Ioan Eugen Stan commented on JAMES-3259:
----------------------------------------

After working on the gradle migration and reading [~dleangen]'s email I belive the structure should be driven by the business needs / end products and not the technologies we use. 

- imap server
- smpt server
- jmap server
- pop3 server

For each server there are of course multiple implementations: jdbc/jpa , cassandra, etc. 
When the servers are composed and run in a single process, it makes sense to use implementations that use the same technology (e.g. all server implementations that use Cassandra) , to avoid operational overhead. 

I believe that is important for us to have boundaries around the server implementations so that:
* If I am only using SMPT in my application, I should be able to 
** develop and work on the SMTP implementation
** run the integration tests only for SMPT implementations
** run only the SMTP server in production
** I should not have to care about the IMAP implementation since there is no way I can break that.

Inside the SMTP project:
* There can be multiple implementation
* We should have a very good set of integration tests that focus on SMTP regardless of implementation 
* We can have a thin set of integration tests that focus on technology specifics - cassandra, jpa, etc

Right now I can't easily work just on SMTP or just on IMAP since the code is highly coupled.
I have to run ALL the integration tests, even if I care about SMTP and no the others. 
Also, for SMTP, if I care only about RabbitMQ implementation, it should be easy for me to focus just on that.
Once I am done developing, I should be able to run just the suite of SMTP integration tests for my changes. 

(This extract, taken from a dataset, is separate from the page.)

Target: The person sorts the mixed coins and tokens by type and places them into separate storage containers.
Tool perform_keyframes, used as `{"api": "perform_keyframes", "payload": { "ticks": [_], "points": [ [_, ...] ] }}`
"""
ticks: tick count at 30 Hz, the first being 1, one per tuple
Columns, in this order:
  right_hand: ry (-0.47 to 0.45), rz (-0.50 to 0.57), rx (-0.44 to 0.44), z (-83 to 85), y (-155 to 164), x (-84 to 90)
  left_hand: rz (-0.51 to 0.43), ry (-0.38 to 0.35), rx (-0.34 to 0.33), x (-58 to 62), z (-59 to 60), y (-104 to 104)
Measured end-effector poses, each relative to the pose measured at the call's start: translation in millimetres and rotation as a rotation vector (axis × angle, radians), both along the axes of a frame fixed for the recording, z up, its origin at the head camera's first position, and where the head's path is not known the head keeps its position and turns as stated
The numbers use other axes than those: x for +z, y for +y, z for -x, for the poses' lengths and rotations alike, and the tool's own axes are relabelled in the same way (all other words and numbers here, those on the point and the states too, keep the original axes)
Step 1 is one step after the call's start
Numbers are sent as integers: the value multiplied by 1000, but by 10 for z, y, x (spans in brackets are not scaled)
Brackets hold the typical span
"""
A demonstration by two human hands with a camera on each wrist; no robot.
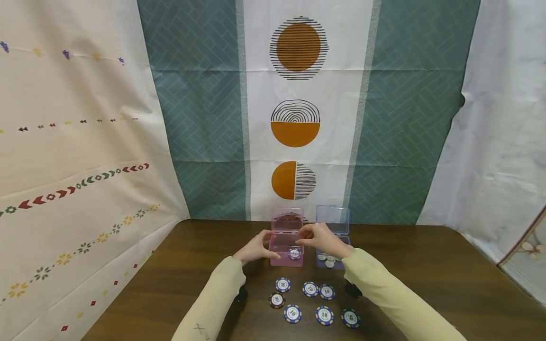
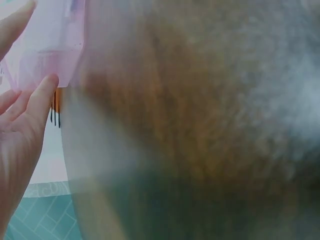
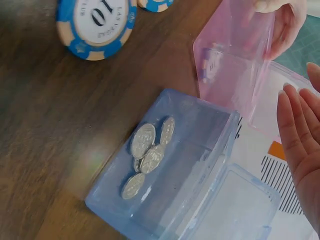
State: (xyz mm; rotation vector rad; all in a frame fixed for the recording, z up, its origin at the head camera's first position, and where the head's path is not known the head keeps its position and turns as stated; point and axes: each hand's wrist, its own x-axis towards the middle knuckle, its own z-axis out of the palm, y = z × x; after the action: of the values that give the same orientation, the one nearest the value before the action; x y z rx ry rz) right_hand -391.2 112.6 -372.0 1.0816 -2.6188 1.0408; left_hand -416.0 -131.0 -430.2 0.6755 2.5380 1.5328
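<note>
A: Nearest us on the counter (image 1: 179, 265) lie the loose poker chips (image 1: 310, 289), seven by my count, flat and face up, each apart from its neighbours or nearly so.

B: And behind them?

A: The pink box (image 1: 286, 248), lid standing open, with one chip (image 1: 294, 254) already lying in its tray. The left hand (image 1: 255, 247) steadies the box's left wall; its grip looks released, fingers fairly straight and only touching the plastic, as the left wrist view suggests.

B: The right hand (image 1: 322, 239)?

A: It hovers just above the pink box's right edge, fingers relaxed and holding nothing that I can see. The right wrist view shows the open palm (image 3: 300, 145) clear of both boxes.

B: So how would you do this step well?

A: I judge the work to be sorting chips into the pink box. Keep the left hand bracing the light box so it does not slide, lift one chip at a time by its rim, and lay it flat on the one inside.

B: And the farther box?

A: The blue box (image 3: 165, 170) stands just right of the pink one, lid open, holding a few silver coins (image 3: 147, 155) overlapping in one heap. Keep chips out of it.
</note>
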Motion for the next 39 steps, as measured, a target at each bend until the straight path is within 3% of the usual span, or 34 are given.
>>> {"api": "perform_keyframes", "payload": {
  "ticks": [7,14,25,32,39],
  "points": [
    [-15,-15,82,-58,92,-73,44,8,-8,47,-9,3],
    [-25,-19,123,-105,157,-119,65,73,-31,17,17,-2],
    [-44,-81,185,-215,241,-160,50,26,-27,14,66,-17],
    [-149,-93,270,-320,335,-265,26,-9,-55,46,47,-49],
    [-171,-112,278,-339,381,-346,21,-11,-63,66,45,-22]
  ]
}}
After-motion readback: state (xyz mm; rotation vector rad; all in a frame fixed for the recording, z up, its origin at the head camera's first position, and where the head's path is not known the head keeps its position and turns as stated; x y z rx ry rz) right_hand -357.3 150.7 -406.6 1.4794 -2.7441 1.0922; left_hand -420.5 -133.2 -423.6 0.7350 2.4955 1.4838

The above suggestions are just that, suggestions.
They are by no means perfect and please share your constructive ideas.
The goal is to focus less on a a perfect, complete "James Server" and more on: Hey we have a SMTP, IMAP, POP3 servers and you can build your own email server with them. 
We can and should provide a distribution with all of them in the same app, but that should be a side-effect and a bonus of how we organize.


> Reorganize source code
> ----------------------
>
>                 Key: JAMES-3259
>                 URL: https://issues.apache.org/jira/browse/JAMES-3259
>             Project: James Server
>          Issue Type: Improvement
>    Affects Versions: 3.5.0
>            Reporter: Matthieu Baechler
>            Priority: Major
>
> I want to suggest a new organization of the source-code (I won't handle every concerns but some important ones I have about the current state).
> I would like the first level to be:
> {code}
> core (domain code)
> data (that we should rename)
> docs
> extensions (containing mdn and third-party for example)
> infrastructure (containing backends-common, event-sourcing, json, metrics)
> mailbox
> mailet
> products (containing server/container/cli server/container/guice/cassandra-rabbitmq-guice)
> protocols
> server
> testing (containing mpt)
> {code}
> I'm not sure it's the best organization but:
> * it allows to see easily what james most important concepts are
> * put technical details into a common sub-tree
> * have products a top level thing instead of a hidden one
> * group what we think are extensions somewhere
> * put functional testing sources somewhere that is easy to find (because a lot of people starts by reading functional tests)
> What do you think?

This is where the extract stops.